→ Problem: What's wanted is each entry repeated verbatim, minus its images.

→ Input material:
== Segment start ==
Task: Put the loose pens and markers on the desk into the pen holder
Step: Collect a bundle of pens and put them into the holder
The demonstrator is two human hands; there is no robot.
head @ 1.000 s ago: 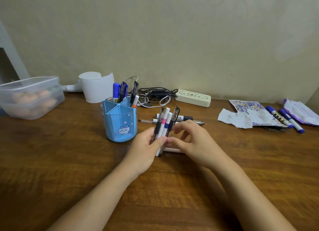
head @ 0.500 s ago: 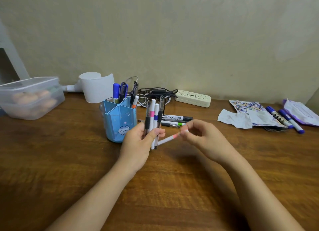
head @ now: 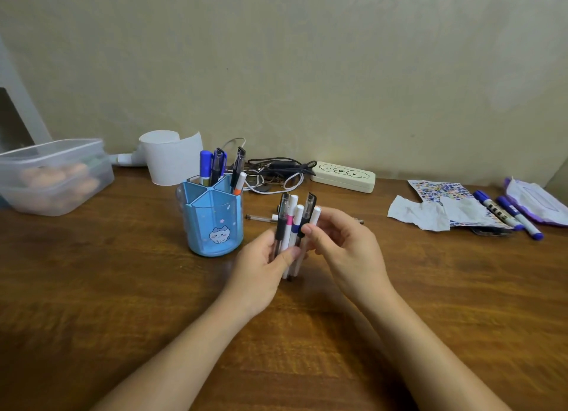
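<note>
Left fingers (head: 287,255): curled tight round a bunch of pens (head: 292,226), thumb pressed across the front, bunch upright.
Right fingers (head: 310,231): pinched on a white marker (head: 314,217), laying it against the bunch's right side.
Left hand (head: 261,263): mid-desk, just right of the holder.
Right hand (head: 347,244): touching the bunch.
Pen holder (head: 212,223): blue, several pens standing in its back compartments.
Loose pen (head: 261,217): flat on the desk (head: 123,287) behind the hands.
Blue markers (head: 507,214): near the right edge.
</note>
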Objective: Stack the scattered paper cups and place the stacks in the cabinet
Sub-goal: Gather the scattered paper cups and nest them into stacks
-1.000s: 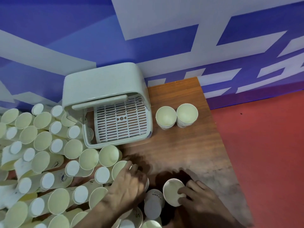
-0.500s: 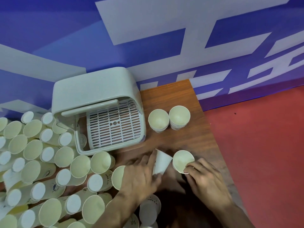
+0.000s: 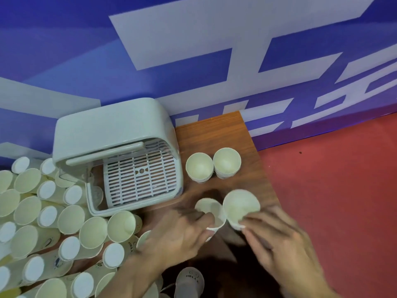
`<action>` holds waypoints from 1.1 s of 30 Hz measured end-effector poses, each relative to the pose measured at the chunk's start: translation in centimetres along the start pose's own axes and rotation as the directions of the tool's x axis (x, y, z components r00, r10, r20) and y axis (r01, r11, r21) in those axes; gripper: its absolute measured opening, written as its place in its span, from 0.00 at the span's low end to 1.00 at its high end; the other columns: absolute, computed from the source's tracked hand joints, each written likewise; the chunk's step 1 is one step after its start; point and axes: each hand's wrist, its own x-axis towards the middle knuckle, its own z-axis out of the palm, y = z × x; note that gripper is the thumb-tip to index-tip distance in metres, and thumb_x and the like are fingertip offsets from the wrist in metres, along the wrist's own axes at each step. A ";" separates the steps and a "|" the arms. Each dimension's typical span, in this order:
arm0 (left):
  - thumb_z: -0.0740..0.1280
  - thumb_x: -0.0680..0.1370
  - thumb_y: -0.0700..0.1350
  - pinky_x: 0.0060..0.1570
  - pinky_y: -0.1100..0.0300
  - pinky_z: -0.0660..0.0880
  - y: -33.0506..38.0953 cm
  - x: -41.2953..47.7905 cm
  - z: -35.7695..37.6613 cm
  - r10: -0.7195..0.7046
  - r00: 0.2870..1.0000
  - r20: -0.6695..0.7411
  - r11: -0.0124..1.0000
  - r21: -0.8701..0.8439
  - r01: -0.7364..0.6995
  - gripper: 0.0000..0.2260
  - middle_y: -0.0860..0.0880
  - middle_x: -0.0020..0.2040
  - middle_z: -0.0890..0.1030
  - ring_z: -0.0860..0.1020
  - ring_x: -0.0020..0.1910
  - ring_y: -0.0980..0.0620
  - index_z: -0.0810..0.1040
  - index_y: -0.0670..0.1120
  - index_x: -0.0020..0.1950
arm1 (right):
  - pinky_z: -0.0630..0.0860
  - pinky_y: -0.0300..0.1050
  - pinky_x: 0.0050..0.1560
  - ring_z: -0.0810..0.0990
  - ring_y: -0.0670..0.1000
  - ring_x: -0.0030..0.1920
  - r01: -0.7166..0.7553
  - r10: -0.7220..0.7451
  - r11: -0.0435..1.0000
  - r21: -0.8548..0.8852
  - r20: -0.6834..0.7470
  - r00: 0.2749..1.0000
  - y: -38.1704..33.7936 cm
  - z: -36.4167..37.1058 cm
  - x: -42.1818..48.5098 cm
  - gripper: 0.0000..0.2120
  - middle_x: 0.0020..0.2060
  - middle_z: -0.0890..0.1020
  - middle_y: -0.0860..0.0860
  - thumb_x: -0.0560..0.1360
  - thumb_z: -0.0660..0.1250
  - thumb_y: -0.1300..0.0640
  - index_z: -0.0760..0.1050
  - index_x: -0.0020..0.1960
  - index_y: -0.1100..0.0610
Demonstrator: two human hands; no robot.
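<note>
My left hand [image 3: 182, 235] grips a pale paper cup [image 3: 211, 214] with its mouth facing up. My right hand [image 3: 277, 244] holds a second cup [image 3: 240, 206] by its side, mouth up, and the two cups touch at their rims above the wooden table [image 3: 217, 134]. Both hands are blurred by motion. Many loose cups [image 3: 71, 220] lie on their sides in a heap at the left. Two short upright stacks [image 3: 212, 164] stand to the right of the small white cabinet [image 3: 111, 130], whose front is open on a slatted rack [image 3: 141, 177].
The table ends at its right edge over a red floor [image 3: 335, 190]. A blue and white wall [image 3: 193, 50] runs behind the cabinet. One cup [image 3: 190, 278] lies near the lower edge between my forearms.
My left hand has turned its cup from bottom-up to mouth-up and brought it against the cup in my right hand. Both hands have moved slightly away from me; the view shifted too.
</note>
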 end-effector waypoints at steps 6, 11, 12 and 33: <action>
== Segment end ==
→ Your response:
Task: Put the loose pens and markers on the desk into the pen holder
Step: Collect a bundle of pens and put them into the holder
The demonstrator is two human hands; there is no robot.
head @ 1.000 s ago: 
head @ 0.500 s ago: 
head @ now: 
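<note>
Left fingers (head: 287,255): curled tight round a bunch of pens (head: 292,226), thumb pressed across the front, bunch upright.
Right fingers (head: 310,231): pinched on a white marker (head: 314,217), laying it against the bunch's right side.
Left hand (head: 261,263): mid-desk, just right of the holder.
Right hand (head: 347,244): touching the bunch.
Pen holder (head: 212,223): blue, several pens standing in its back compartments.
Loose pen (head: 261,217): flat on the desk (head: 123,287) behind the hands.
Blue markers (head: 507,214): near the right edge.
</note>
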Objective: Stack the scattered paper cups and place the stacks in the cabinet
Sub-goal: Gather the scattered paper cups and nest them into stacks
-1.000s: 
-0.500s: 
+0.000s: 
`<action>` holds waypoints from 1.1 s of 30 Hz measured end-effector poses, each relative to the pose measured at the chunk's start: translation in centimetres along the start pose's own axes and rotation as the directions of the tool's x axis (x, y, z components r00, r10, r20) and y axis (r01, r11, r21) in those axes; gripper: its absolute measured opening, written as its place in its span, from 0.00 at the span's low end to 1.00 at its high end; the other columns: absolute, computed from the source's tracked hand joints, each written likewise; the chunk's step 1 is one step after its start; point and axes: each hand's wrist, its own x-axis towards the middle knuckle, its own z-axis out of the palm, y = z × x; note that gripper is the thumb-tip to index-tip distance in metres, and thumb_x and the like are fingertip offsets from the wrist in metres, along the wrist's own axes at each step. A ";" separates the steps and a "|" the arms. Each dimension's typical span, in this order:
arm0 (left):
  - thumb_z: -0.0740..0.1280
  - thumb_x: -0.0680..0.1370
  - thumb_y: -0.0700..0.1350
  - pinky_x: 0.0060..0.1570
  - pinky_y: -0.1100..0.0300
  - pinky_z: -0.0660..0.0880
  - y: -33.0506..38.0953 cm
  - x: -41.2953..47.7905 cm
  - z: -35.7695..37.6613 cm
  - r10: -0.7195..0.7046
  - r00: 0.2870..1.0000
  - r20: -0.6695..0.7411
  - r11: -0.0124..1.0000
  - r21: -0.8701..0.8439
  - r01: -0.7364..0.6995
  - gripper: 0.0000..0.2260
  - middle_y: -0.0860..0.0880
  - middle_x: -0.0020..0.2040
  - middle_z: -0.0890..0.1030
  - ring_z: -0.0860..0.1020
  - ring_x: -0.0020..0.1910
  - ring_y: -0.0980..0.0620
  - index_z: -0.0810..0.1040
  - index_y: -0.0670..0.1120
  - index_x: -0.0020..0.1950
arm1 (right):
  - pinky_z: -0.0630..0.0860
  - pinky_y: -0.0300..0.1050
  - pinky_x: 0.0050..0.1560
  - ring_z: -0.0810..0.0990
  - ring_y: -0.0670..0.1000
  - ring_x: -0.0030..0.1920
  - r01: -0.7166..0.7553
  - r10: -0.7220..0.7451
  - r11: -0.0435..1.0000
  - r21: -0.8548..0.8852
  - r20: -0.6834..0.7470
  - r00: 0.2749..1.0000
  - y: -38.1704..33.7936 cm
  - z: -36.4167..37.1058 cm
  - x: -42.1818..48.5098 cm
  - gripper: 0.0000..0.2120
  - middle_x: 0.0020..0.2060
  - middle_z: -0.0890..0.1020
  - middle_y: -0.0860..0.0860
  - thumb_x: -0.0560..0.1360
  - thumb_z: -0.0660..0.1250
  - thumb_y: -0.1300..0.0640
  - index_z: -0.0760..0.1050
  - index_x: -0.0020..0.1960
  - index_y: -0.1100..0.0610
Demonstrator: two human hands; no robot.
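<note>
My left hand [image 3: 182, 235] grips a pale paper cup [image 3: 211, 214] with its mouth facing up. My right hand [image 3: 277, 244] holds a second cup [image 3: 240, 206] by its side, mouth up, and the two cups touch at their rims above the wooden table [image 3: 217, 134]. Both hands are blurred by motion. Many loose cups [image 3: 71, 220] lie on their sides in a heap at the left. Two short upright stacks [image 3: 212, 164] stand to the right of the small white cabinet [image 3: 111, 130], whose front is open on a slatted rack [image 3: 141, 177].
The table ends at its right edge over a red floor [image 3: 335, 190]. A blue and white wall [image 3: 193, 50] runs behind the cabinet. One cup [image 3: 190, 278] lies near the lower edge between my forearms.
My left hand has turned its cup from bottom-up to mouth-up and brought it against the cup in my right hand. Both hands have moved slightly away from me; the view shifted too.
</note>
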 end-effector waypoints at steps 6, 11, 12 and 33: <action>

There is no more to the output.